* **What is being asked**: Copy exactly, beginning with the line holding "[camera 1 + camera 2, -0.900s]" and ending with the final line of the data beneath this task; copy nothing else, and leave out every picture.

* **Data excerpt**:

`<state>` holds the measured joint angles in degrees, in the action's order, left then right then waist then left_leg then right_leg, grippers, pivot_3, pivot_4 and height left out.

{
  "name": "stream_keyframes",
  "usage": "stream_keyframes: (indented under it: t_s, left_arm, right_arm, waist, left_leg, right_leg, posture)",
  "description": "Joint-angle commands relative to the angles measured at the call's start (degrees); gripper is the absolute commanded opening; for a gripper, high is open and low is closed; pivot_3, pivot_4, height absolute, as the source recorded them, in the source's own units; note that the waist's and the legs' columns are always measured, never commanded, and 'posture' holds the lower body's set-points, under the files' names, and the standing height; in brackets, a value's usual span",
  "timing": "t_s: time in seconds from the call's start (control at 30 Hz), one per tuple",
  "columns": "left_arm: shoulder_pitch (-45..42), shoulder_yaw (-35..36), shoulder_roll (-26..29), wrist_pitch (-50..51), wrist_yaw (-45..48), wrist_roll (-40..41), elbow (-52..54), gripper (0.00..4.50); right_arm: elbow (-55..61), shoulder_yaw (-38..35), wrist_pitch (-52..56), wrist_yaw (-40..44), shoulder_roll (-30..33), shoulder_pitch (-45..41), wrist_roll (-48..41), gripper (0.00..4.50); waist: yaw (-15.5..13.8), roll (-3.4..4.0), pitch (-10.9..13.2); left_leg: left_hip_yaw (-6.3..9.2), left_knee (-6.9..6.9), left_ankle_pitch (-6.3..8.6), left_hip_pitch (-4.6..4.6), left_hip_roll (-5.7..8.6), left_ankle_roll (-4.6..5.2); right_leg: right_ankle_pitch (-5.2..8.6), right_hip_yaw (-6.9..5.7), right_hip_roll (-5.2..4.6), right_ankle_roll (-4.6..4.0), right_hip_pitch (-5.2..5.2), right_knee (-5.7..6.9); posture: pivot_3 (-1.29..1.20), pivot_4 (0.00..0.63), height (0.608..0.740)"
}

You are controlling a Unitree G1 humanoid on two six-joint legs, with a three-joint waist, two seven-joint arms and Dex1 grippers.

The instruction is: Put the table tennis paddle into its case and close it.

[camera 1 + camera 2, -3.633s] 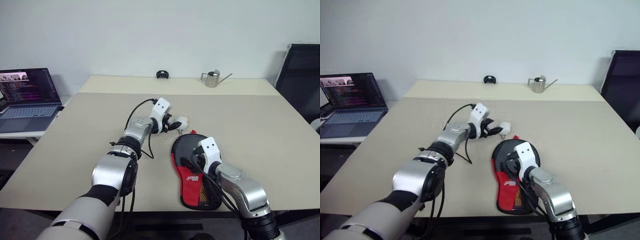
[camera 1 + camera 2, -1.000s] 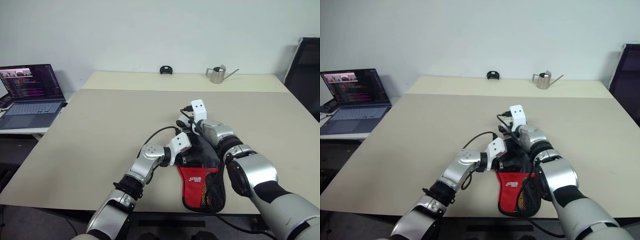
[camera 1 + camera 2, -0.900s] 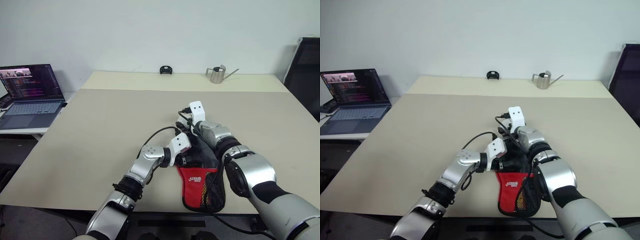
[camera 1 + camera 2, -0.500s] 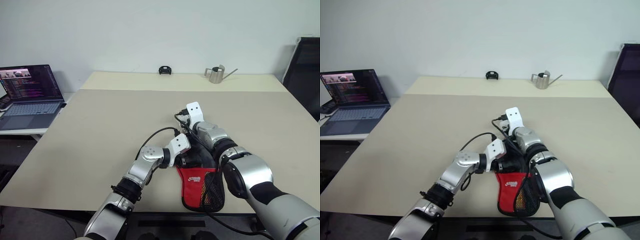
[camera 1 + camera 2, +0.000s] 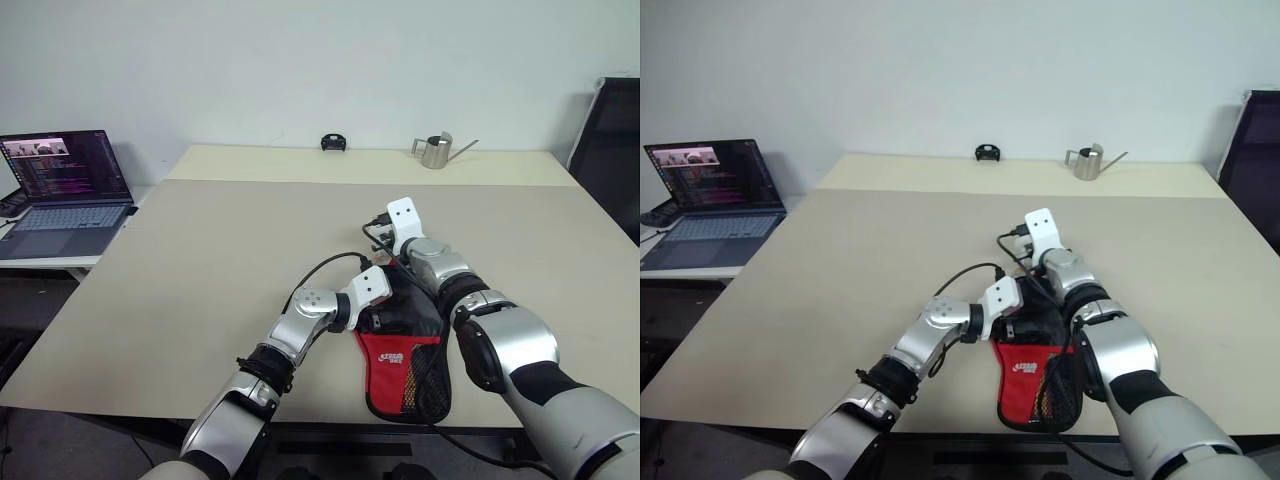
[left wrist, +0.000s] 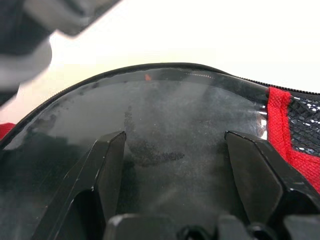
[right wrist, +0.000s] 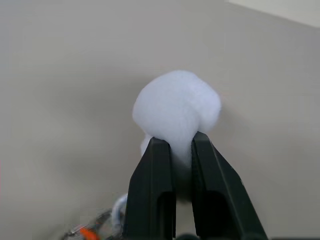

* **Response**:
[camera 1 + camera 2, -0.900s] 
[camera 1 + camera 2, -0.500s] 
[camera 1 + camera 2, +0.000s] 
[left wrist, +0.000s] 
[right wrist, +0.000s] 

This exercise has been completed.